WHAT THE TASK ASKS: A single stretch of the material below is to be transcribed exactly, starting at the line with "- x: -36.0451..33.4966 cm" and ending after the line with "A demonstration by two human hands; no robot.".

DATASET CONTENT:
• • • •

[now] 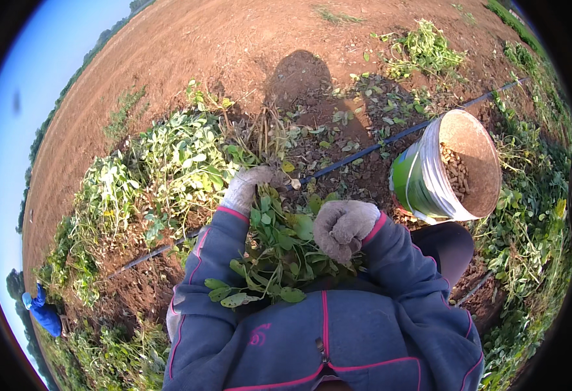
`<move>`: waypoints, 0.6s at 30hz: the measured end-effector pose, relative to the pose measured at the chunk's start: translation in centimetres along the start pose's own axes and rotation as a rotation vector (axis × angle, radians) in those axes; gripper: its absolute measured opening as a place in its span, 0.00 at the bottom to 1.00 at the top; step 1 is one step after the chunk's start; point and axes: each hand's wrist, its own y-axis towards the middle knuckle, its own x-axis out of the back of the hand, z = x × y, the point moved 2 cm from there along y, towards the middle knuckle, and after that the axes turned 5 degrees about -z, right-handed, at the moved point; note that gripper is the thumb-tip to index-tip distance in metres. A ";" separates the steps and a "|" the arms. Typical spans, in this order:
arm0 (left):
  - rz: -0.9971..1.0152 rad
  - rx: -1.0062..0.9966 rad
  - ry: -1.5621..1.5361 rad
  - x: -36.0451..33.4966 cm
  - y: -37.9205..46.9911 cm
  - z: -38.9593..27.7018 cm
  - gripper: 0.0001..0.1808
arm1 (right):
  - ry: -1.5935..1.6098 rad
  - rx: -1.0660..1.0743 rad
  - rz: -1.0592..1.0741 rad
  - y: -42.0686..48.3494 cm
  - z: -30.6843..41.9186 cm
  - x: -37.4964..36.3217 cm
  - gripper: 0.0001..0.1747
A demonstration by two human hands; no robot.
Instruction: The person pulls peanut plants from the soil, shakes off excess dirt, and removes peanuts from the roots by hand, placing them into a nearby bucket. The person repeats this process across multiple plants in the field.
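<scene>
My left hand [258,182], in a soiled light knit glove, grips the stems of an uprooted peanut plant [286,229]. Its leaves hang towards my lap, and its stem and root end [266,139] points away from me. A pale pod [296,184] shows close to the left fingers. To the right of the leaves is my right hand [344,227], gloved alike, its fingers curled inward; whatever may be inside them is hidden. A white and green plastic bucket [415,176] leans tilted at my right knee, with peanut pods [454,171] inside it.
Heaps of peanut plants [183,151] lie on the left, and another pile [427,49] is at the far right. A dark irrigation hose [388,139] crosses the reddish soil beyond my hands. A person in blue [44,313] is at the far left. Leafy plants [520,234] grow right of the bucket.
</scene>
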 end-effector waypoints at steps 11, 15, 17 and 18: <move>-0.081 -0.147 0.464 3.6 0.3 0.6 0.13 | -0.955 0.564 -0.720 4.8 1.1 -0.1 0.19; -0.172 -0.073 0.096 0.7 -0.3 0.4 0.16 | -1.510 0.574 -0.968 5.6 0.1 -0.4 0.20; -0.264 -0.135 0.232 -0.4 -1.9 -0.4 0.11 | -1.470 0.499 -0.958 5.7 0.1 -0.1 0.19; -0.227 -0.162 0.234 -0.8 -2.2 -0.6 0.11 | -1.443 0.500 -0.965 5.8 0.4 -0.1 0.18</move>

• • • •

ANSWER AREA:
  - x: -36.0451..33.4966 cm
  - y: -37.9205..46.9911 cm
  - z: -38.9593..27.7018 cm
  - gripper: 0.0001..0.1808
arm1 (right):
  - ry: -1.5935..1.6098 rad
  - rx: -1.0660..1.0743 rad
  - rz: -1.0592..1.0741 rad
  - y: -42.0686..48.3494 cm
  - z: -30.6843..41.9186 cm
  - x: -37.4964..36.3217 cm
  - gripper: 0.0001..0.1747
A demonstration by two human hands; no robot.

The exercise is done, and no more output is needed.